*** MATERIAL SUPPLIED ***

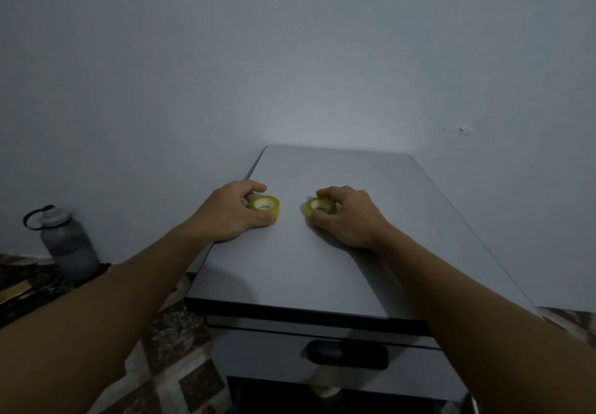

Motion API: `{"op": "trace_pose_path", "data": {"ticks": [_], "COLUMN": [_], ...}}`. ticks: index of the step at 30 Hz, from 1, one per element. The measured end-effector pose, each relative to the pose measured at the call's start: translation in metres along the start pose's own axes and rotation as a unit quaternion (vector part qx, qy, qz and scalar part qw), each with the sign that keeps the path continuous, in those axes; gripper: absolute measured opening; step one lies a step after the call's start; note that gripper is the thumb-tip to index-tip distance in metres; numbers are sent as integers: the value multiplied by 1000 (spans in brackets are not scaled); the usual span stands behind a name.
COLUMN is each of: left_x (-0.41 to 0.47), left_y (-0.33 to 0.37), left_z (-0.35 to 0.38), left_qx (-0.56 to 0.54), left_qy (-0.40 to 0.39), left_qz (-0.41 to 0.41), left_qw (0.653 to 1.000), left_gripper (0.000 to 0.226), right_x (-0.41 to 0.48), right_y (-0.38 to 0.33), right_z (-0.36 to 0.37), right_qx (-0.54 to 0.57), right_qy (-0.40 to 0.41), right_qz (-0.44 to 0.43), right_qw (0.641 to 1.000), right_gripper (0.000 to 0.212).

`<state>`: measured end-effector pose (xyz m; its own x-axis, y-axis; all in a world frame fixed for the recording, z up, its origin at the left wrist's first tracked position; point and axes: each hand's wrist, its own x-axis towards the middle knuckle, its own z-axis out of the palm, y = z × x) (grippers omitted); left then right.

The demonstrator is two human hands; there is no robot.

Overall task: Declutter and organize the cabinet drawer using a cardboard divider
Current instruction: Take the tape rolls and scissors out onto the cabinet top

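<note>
Two yellowish rolls of clear tape lie flat on the white cabinet top (338,268). My left hand (232,210) curls around the left tape roll (265,206), with fingers behind it and the thumb in front. My right hand (350,217) grips the right tape roll (321,207) the same way. Both rolls rest on the surface, a short gap apart. Below the top's black front edge, the drawer front (258,349) with its dark recessed handle (348,354) appears closed. No cardboard divider is in view.
A grey water bottle (67,246) with a black loop stands on the floor at the left against the pale wall. Patterned floor tiles (174,349) lie beside the cabinet. A dark opening (290,397) shows under the drawer.
</note>
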<state>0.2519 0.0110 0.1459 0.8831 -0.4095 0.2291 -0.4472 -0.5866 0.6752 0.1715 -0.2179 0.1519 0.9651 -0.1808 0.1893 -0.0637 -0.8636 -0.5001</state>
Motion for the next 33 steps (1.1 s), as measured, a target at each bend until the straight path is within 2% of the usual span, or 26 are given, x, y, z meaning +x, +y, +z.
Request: {"op": "trace_pose_path", "data": {"ticks": [9, 25, 28, 31, 33], "left_x": [-11, -27, -30, -40, -53], "left_y": [0, 4, 5, 12, 19], "left_z": [10, 10, 8, 3, -3], "left_qx": [-48, -58, -66, -79, -70], "left_qy": [58, 79, 67, 52, 75], "left_qz": [-22, -41, -45, -38, -37], "left_qw": [997, 994, 995, 995, 994], "left_gripper": [63, 63, 71, 78, 71], "right_x": [-5, -17, -21, -31, -46], "right_y": [5, 4, 2, 0, -2], "right_z": [1, -2, -3, -11, -22], "right_qx": [31, 21, 15, 49, 84], "right_qy": [10, 9, 1, -4, 3], "right_qz": [7, -5, -2, 6, 11], "right_qw": [999, 1000, 1000, 999, 996], "right_gripper": [65, 67, 69, 74, 70]}}
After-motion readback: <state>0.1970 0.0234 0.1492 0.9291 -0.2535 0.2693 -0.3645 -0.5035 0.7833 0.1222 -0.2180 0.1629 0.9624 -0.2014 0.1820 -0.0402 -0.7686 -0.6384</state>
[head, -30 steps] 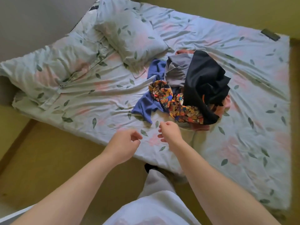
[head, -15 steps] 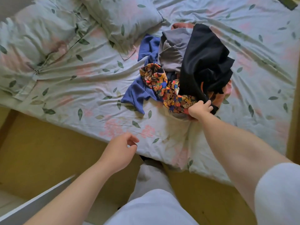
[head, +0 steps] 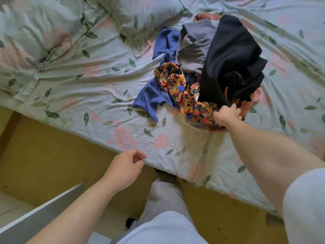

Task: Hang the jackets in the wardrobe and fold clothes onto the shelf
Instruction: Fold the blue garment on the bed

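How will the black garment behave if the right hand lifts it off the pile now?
Probably floppy: the black garment lies in soft crumpled folds, so it should droop from the right hand, whose fingers seem to pinch its near edge. Likely light, being thin cloth. It overlaps the grey garment and patterned garment, so it may drag them along.

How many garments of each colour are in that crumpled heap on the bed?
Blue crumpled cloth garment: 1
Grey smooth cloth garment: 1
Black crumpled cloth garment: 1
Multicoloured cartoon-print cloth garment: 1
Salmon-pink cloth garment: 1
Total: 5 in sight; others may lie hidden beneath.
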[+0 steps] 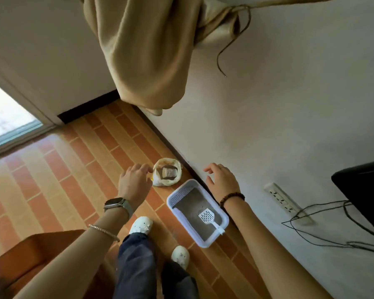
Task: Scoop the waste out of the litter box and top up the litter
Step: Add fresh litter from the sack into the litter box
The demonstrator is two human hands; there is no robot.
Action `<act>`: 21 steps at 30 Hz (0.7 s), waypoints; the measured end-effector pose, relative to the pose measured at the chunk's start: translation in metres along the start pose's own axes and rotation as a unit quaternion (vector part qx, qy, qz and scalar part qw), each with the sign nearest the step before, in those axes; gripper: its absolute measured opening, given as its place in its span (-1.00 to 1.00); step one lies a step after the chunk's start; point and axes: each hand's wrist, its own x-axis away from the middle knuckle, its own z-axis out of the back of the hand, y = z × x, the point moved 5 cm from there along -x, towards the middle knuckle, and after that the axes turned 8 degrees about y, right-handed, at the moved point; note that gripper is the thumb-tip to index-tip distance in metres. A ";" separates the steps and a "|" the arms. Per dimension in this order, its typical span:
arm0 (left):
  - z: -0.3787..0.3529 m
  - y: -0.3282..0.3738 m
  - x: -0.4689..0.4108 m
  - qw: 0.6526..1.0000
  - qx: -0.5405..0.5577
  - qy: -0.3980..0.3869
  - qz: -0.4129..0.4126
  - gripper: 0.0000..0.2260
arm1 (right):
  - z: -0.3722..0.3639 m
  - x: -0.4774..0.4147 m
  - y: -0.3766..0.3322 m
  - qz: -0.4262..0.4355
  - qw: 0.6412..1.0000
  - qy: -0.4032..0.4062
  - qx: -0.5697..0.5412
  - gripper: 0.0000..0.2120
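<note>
A white litter box [224, 219] with grey litter stands on the brick-pattern floor against the wall. A white slotted scoop [208, 216] lies inside it, handle resting on the box's near right rim. Just beyond the box sits an open white litter bag [167, 181] with a small cup inside. My left hand [134, 182], wearing a watch, hovers beside the bag's left edge, fingers loosely curled, holding nothing. My right hand [221, 181] hangs above the box's far end near the wall, fingers spread, holding nothing.
A tan curtain [151, 57] hangs knotted above the floor corner. A wall socket [281, 198] with dark cables [324, 225] and a black object [367, 190] lie to the right. A brown cardboard box [30, 260] sits at the lower left. My feet in white shoes [140, 225] stand beside the litter box.
</note>
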 end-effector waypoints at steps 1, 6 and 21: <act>-0.002 -0.002 0.006 1.000 -0.002 0.003 0.012 -0.77 | -0.005 -0.002 0.003 0.008 1.000 -0.010 0.001 -0.81; -0.013 -0.015 0.023 0.998 -0.015 0.026 0.047 -0.78 | -0.032 -0.015 0.004 0.037 0.999 -0.027 -0.005 -0.81; -0.192 -0.099 0.005 0.998 -0.003 0.005 0.059 -0.77 | -0.215 -0.062 0.051 0.033 0.999 -0.036 -0.017 -0.83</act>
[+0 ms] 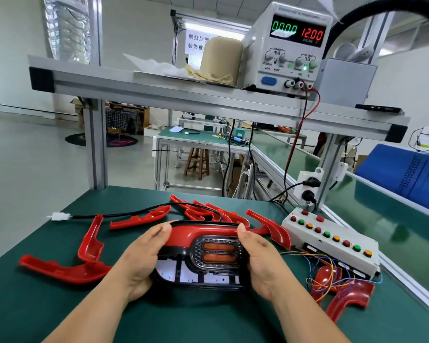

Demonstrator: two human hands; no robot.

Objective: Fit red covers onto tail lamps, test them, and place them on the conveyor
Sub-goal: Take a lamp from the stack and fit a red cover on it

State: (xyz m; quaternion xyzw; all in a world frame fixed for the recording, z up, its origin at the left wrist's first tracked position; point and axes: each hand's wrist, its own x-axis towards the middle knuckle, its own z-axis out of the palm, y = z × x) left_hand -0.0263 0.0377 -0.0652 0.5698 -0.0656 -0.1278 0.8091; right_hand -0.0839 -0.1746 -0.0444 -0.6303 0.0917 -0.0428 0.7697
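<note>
Forearms, two, bare, reached in over the near edge of the green counter.

- Left hand: curled round the left end of the tail lamp, thumb on its upper rim.
- Right hand: gripped the right end the same way.
- Tail lamp: black housing, two amber bars, white lower panel dotted red; held mid-counter, between both hands.
- Red cover: lay along the lamp's top edge; whether it was fully seated could not be told.
- Loose red covers: scattered on the counter to the left, behind and right of the lamp.
- Black cable: ran from behind the lamp to a white connector at the left.
- Button box: at the right, with coloured wires trailing from it.
- Power supply: on the shelf above, and read 0.00 and 12.00.
- Conveyor: green belt, along the right side.
</note>
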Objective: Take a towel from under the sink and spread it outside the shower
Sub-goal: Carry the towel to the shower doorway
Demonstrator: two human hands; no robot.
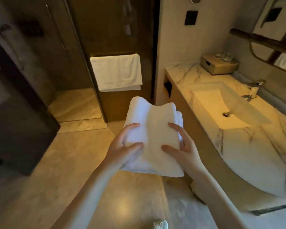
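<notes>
Towel [153, 138] (folded) between both hands

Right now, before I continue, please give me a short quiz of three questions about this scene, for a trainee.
1. True or false: the towel is already spread out.
2. How many hands hold the towel? A. none B. one C. two
3. Fill in: the hung towel is to the ___ of the sink.
Key: 1. False, it is folded. 2. C: the left hand and the right hand grip it. 3. left
</notes>
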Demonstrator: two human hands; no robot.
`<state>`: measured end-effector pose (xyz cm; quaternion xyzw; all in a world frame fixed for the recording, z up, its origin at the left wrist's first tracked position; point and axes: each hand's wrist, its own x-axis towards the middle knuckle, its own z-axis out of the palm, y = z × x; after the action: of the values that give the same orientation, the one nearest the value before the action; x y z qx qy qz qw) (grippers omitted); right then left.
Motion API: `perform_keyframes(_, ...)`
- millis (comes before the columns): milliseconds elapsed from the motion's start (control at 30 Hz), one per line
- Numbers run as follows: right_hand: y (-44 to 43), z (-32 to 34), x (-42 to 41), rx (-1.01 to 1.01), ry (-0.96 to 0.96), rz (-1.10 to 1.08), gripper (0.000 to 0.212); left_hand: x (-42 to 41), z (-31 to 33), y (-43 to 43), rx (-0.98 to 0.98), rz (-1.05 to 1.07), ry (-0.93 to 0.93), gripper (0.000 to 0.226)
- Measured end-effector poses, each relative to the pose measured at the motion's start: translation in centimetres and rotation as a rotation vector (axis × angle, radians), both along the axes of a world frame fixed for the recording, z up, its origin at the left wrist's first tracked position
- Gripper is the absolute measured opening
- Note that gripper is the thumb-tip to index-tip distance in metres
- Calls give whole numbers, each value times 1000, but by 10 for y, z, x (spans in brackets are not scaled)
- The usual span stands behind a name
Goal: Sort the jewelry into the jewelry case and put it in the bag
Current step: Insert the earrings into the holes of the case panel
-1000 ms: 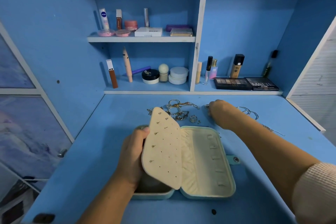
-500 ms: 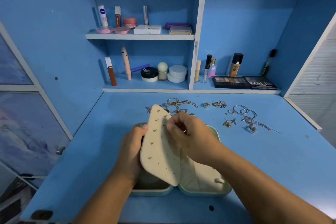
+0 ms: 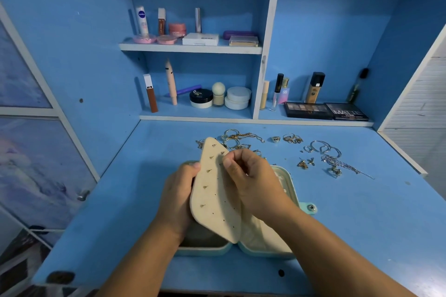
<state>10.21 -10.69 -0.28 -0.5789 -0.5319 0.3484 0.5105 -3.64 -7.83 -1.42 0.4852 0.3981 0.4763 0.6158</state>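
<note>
Gripping left hand [image 3: 179, 196]: we are bracing the cream perforated fabric panel [image 3: 217, 202].
Right hand [image 3: 251, 181]: pinching, contents hidden; aligning squarely advised.

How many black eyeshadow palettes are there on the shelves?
2. One palette lies on the lower right shelf; the MATTE palette lies beside it, further right. More may be hidden.

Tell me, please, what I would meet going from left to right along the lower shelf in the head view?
brown tube, peach stick, black-lidded jar, round sponge, white jars, beige tube, black-capped gloss, eyeshadow palette, MATTE palette
</note>
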Motion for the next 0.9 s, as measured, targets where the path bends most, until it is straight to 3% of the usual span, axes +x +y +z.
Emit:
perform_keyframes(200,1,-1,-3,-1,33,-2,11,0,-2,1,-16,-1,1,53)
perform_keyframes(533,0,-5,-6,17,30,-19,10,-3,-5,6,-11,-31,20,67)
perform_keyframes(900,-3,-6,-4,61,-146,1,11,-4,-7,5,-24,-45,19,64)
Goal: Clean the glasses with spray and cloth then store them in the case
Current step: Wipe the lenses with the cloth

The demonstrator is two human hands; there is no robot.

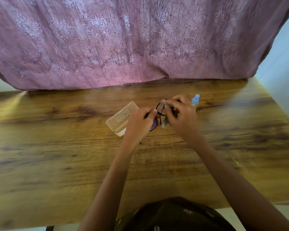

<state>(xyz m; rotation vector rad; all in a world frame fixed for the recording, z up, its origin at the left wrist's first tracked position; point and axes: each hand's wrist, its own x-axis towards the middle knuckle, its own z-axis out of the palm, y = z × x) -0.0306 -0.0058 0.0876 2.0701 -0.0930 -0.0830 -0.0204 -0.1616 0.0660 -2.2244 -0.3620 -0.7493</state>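
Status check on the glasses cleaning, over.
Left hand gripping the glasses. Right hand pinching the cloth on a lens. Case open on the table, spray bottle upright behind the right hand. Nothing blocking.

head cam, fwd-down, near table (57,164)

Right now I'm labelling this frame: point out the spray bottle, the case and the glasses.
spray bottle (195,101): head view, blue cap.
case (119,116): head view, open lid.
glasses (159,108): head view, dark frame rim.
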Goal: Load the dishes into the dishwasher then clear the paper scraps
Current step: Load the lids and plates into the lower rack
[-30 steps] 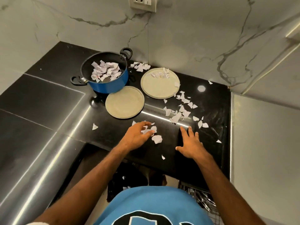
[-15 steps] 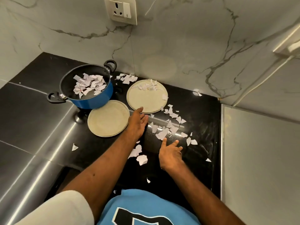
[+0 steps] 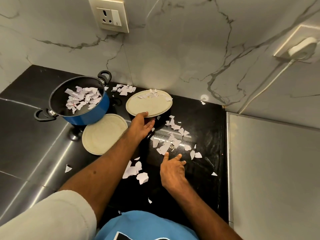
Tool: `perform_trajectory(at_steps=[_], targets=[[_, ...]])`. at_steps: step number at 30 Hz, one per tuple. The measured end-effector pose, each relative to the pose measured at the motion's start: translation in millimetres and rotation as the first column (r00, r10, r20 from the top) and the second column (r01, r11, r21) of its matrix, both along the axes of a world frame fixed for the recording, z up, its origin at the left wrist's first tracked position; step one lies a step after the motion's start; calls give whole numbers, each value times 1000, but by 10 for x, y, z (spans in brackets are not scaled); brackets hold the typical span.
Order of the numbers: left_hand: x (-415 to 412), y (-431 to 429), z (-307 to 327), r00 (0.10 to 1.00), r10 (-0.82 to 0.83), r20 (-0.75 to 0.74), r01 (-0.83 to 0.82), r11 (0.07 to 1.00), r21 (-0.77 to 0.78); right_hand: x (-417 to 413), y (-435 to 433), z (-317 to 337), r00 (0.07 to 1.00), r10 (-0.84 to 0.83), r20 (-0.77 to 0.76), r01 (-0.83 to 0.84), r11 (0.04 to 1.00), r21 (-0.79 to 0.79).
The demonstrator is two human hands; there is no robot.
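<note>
Two cream plates lie on the black counter (image 3: pixel 206 125). My left hand (image 3: pixel 141 126) grips the near rim of the far plate (image 3: pixel 149 106), thumb on top and fingers beneath; that edge looks slightly raised. A few paper scraps lie on this plate's far side. The near plate (image 3: pixel 103 134) is bare and lies beside a blue pot (image 3: pixel 90 116) full of scraps. Many torn paper scraps (image 3: pixel 171 139) are spread across the counter. My right hand (image 3: pixel 172 168) rests near them with its fingers spread, holding nothing.
The counter sits in a corner of marble walls. A wall socket (image 3: pixel 110 16) is above the pot, and a white plug (image 3: pixel 301 49) with a cable is on the right wall. A grey panel (image 3: pixel 268 170) borders the counter on the right.
My left hand left the scraps near the front edge, reached forward and took hold of the far plate's rim. My right hand stayed near the scraps. The camera view shifted forward.
</note>
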State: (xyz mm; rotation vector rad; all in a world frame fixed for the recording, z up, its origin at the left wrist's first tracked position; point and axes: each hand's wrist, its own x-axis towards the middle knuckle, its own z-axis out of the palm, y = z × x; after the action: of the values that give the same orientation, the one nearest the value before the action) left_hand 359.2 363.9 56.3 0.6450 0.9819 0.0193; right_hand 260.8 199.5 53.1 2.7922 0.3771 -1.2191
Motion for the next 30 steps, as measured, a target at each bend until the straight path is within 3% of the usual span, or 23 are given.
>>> perform_trajectory(at_steps=[7, 11, 13, 15, 17, 19, 21, 24, 30], targets=[[-719, 91, 165, 992, -67, 110, 61, 996, 60, -66, -264, -108, 997, 68, 38, -71, 993, 91], [-1333, 166, 204, 992, -118, 54, 110, 986, 125, -121, -587, 9, 989, -55, 137, 2, 934, 356], [-1597, 156, 204, 991, -131, 23, 125, 979, 163, -155, -642, 81, 937, -278, 213, 102, 799, 593], [-1810, 95, 203, 986, -167, 0, 164, 969, 186, -206, -583, 192, 864, -459, 206, 125, 593, 795], [-1960, 4, 206, 977, -211, -20, 211, 957, 199, -270, -420, 345, 900, -426, 87, 121, 439, 890], [-2050, -99, 217, 962, -271, -17, 268, 938, 218, -329, -192, 449, 970, -237, -54, 143, 374, 917], [-2090, -189, 263, 933, -360, 2, 349, 905, 245, -355, 68, 427, 991, -66, -119, 136, 404, 905], [-2086, -237, 364, 892, -452, 4, 429, 849, 309, -287, 386, 297, 999, 4, 49, -44, 492, 869], [-2036, -90, 462, 879, -476, 28, 410, 784, 466, 38, 673, 110, 954, -230, 193, -65, 469, 881]])
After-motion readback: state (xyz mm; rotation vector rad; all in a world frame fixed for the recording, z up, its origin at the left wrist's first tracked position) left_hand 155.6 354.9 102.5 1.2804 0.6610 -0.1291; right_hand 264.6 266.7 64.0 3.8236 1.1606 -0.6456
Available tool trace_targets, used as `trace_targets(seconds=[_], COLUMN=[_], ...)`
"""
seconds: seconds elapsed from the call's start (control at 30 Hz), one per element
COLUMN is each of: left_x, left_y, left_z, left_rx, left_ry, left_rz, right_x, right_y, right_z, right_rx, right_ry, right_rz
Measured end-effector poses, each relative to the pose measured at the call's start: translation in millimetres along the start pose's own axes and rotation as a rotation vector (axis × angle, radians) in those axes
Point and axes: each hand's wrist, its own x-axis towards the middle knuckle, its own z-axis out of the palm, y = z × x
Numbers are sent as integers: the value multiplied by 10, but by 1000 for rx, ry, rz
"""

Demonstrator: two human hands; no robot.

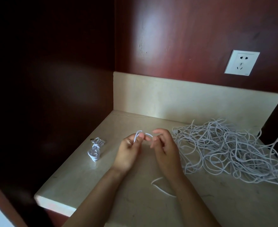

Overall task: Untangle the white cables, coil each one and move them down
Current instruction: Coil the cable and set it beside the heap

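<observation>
One white cable has been dealt with, as far as the head view shows: a coiled cable (94, 149), wrapped round its middle, lies on the desk (118, 202) at nine o'clock from the hands. Whether that is its final place cannot be told. A second cable (141, 134) is being worked between the hands, held above the desk near the middle of the picture. A few small loops are pinched between thumb and fingers of the left hand (128, 153). From there a short arc runs into the curled fingers of the right hand (164, 148), which appear to pinch it. The hands are held close together but not touching.

Most of the task is judged to be left. A large tangled pile (230, 149) of white cables is spread at three o'clock from the hands, with nothing in it coiled.

The long axis of the coiled cable runs roughly from twelve to six o'clock, tilted slightly toward one, with its plug ends turned toward ten o'clock. The held arc spans nine to three and is bowed toward twelve. A loose tail (161, 188) lies on the desk at six o'clock from the right hand.
</observation>
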Motion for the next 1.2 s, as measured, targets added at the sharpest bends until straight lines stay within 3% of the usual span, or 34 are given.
trace_targets(seconds=[0.2,0.33,0.47,0.7,0.87,0.97,1.03,1.13,1.2], left_x=[57,127,153,214,199,196,165,82,39], left_y=[-17,37,50,-3,-33,-69,-55,-8,1], left_z=[-50,-106,-135,-212,-227,-198,-155,-85,-55], left_rx=[-60,-601,-818,-788,-511,-329,-183,98,33], left_ry=[249,312,368,535,599,535,389,111,-20], left_rz=[-28,-113,-144,-152,-165,-195,-226,-231,-244], right_x=[-16,-28,-26,-17,2,-30,-59,-58,-20], right_y=[22,31,53,91,53,-91,-177,-219,-195], right_z=[11,19,24,51,-7,-14,-5,-10,-38], right_rx=[-232,-310,-436,-555,-437,-325,-267,-140,-31], right_ry=[1,-108,-142,-195,-170,-226,-226,-107,-18], right_rz=[-46,-41,-132,-180,-265,-362,-387,-365,-300])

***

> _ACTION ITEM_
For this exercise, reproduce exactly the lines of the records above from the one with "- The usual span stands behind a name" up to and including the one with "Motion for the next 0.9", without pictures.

> _YOUR SOLUTION_
- The usual span stands behind a name
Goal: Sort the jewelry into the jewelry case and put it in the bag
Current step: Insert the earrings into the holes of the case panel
-1000 ms: 
-500 ms: 
+0 ms: 
<state>10.21 -10.69 -0.28 -0.5789 -0.5319 0.3484 0.5105 -3.64 -7.83 -1.42 0.4852 0.3981 0.4763 0.6158</state>
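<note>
Gripping left hand [image 3: 179, 196]: we are bracing the cream perforated fabric panel [image 3: 217, 202].
Right hand [image 3: 251, 181]: pinching, contents hidden; aligning squarely advised.

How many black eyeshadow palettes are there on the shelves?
2. One palette lies on the lower right shelf; the MATTE palette lies beside it, further right. More may be hidden.

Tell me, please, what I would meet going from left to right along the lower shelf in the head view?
brown tube, peach stick, black-lidded jar, round sponge, white jars, beige tube, black-capped gloss, eyeshadow palette, MATTE palette
</note>
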Motion for the next 0.9 s, as measured, targets where the path bends most, until it is straight to 3% of the usual span, axes +x +y +z.

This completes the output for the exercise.